Futuro da agricultura começa a ser discutido em janeiro

por admin_ideale

 


Alguns assuntos fundamentais para definir o futuro da produção agropecuária no País entram na pauta do governo logo no início de janeiro. A primeira etapa envolve as discussões sobre a reformulação do Código Florestal e, em seguida, sobre as políticas de incentivo para a próxima safra do trigo. “O presidente Lula prometeu que logo no início de janeiro vai retomar as discussões sobre cinco pontos principais que envolvem o Código e que precisam ser alterados rapidamente”, afirmou Reinhold Stephanes, ministro da agricultura, durante visita à FOLHA.

Entre as questões que deverão ser debatidas pelo presidente, está a liberação do plantio em encostas, topos de morro e várzeas, em áreas consolidadas. Outro ponto é a possibilidade de que em propriedades com até 150 hectares, que no caso do Paraná representam 96%, sejam somadas as florestas plantadas para recuperação de margem de rios com a reserva legal, ou seja, se a margem do rio consumir o tamanho de área de florestas necessária, o produtor não precisa fazer reserva legal.

Stephanes voltou a questionar o atual Código Florestal, que deveria ter entrado em vigor este mês, mas foi prorrogado em dois anos pelo próprio presidente Luiz Inácio Lula da Silva. O ministro reforçou que é fundamental algumas reformulações no Código para que a produção agrícola no Brasil não seja comprometida. “As alterações são bastante difíceis. É preciso racionalidade e trabalho técnico-científico”, afirmou, lembrando que ambientalistas e pessoas ligadas à agricultura precisam atuar com harmonia. E a reformulação, acredita ele, precisa realmente acontecer até o final de 2011. “A insegurança no campo é grande por conta da legislação”, aponta o ministro.

E nesse momento, em que o mundo também discute a produção de alimentos – segundo a Organização para a Agricultura e Alimentação (FAO) em 2050 haverá no planeta 9,1 bilhões de habitantes no mundo e a necessidade de 70% a mais de comida – também é importante, conforme Stephanes, reformular o Código de forma a não comprometer a segurança ambiental e a segurança alimentar. “Isso é possível”, garante.

O ministro destaca a importância de envolver a agricultura nas discussões sobre o meio ambiente porque o setor tem muito a colaborar. “A agricultura, sem atrapalhar o produtor, pode diminuir em 20% as emissões de gases, nos próximos 10 anos”, revelou, informando que o plantio direto é uma forma de colaborar com o meio ambiente.

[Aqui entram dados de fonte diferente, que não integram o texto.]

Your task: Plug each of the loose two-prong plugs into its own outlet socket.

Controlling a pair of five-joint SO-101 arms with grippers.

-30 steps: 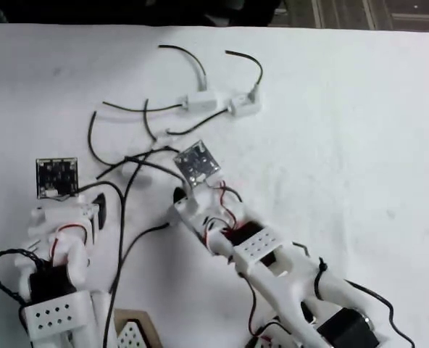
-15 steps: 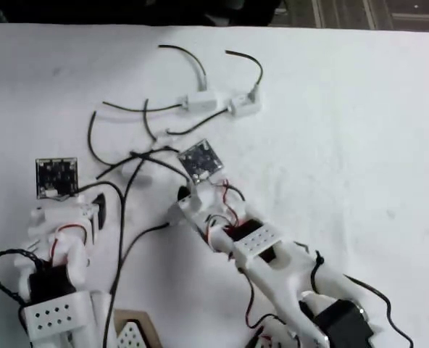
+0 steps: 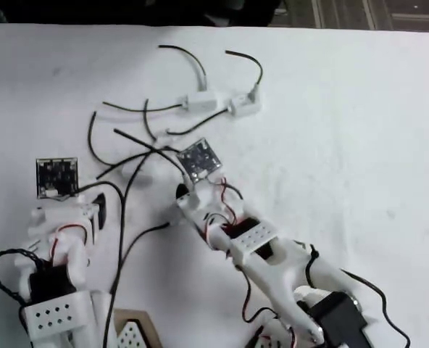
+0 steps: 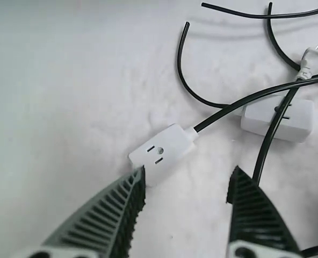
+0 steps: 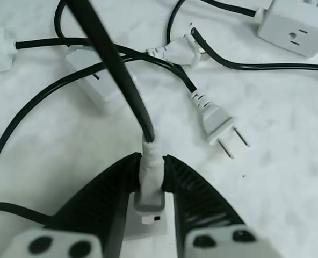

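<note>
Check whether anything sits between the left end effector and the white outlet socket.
Nothing visible does. The outlet socket lies just ahead of the open left end effector; a black cord passes beside one finger, off the socket.

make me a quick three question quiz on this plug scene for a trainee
1. True or false: the left claw is open, with a white outlet socket lying on the table near its fingertips.
2. What is the right claw shut on?
A. a white plug
B. a wall switch
C. nothing
3. Fill in: the loose plug lying on the table in the right wrist view shows ___ bare prongs.

Key: 1 true; 2 A; 3 two
</note>
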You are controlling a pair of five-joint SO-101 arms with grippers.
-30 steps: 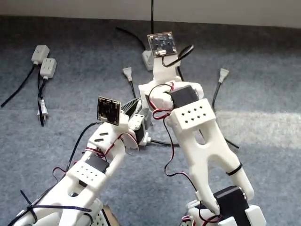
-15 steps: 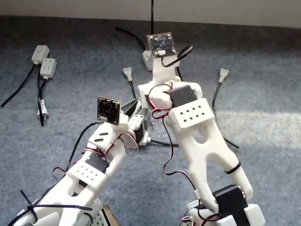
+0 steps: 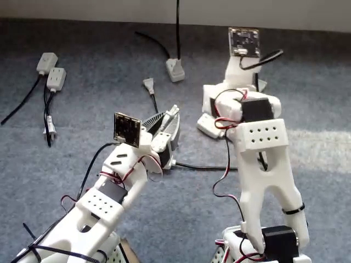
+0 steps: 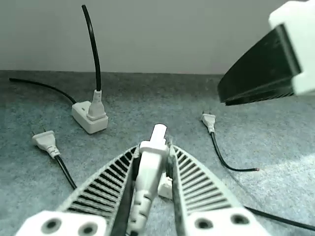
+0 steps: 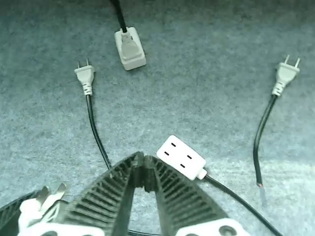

A soja, por exemplo, é uma grande aliada na absorção de CO2. O projeto para diminuir as emissões de gases foi apresentado ao governo para ser levado à conferência das Nações Unidas sobre mudanças climáticas, em Copenhague. Para que o projeto seja colocado em prática, independentemente dos resultados da conferência, o ministério vai incentivar o plantio direto por meio da redução das taxas de juros de financiamentos e a diminuição do prêmio de seguros.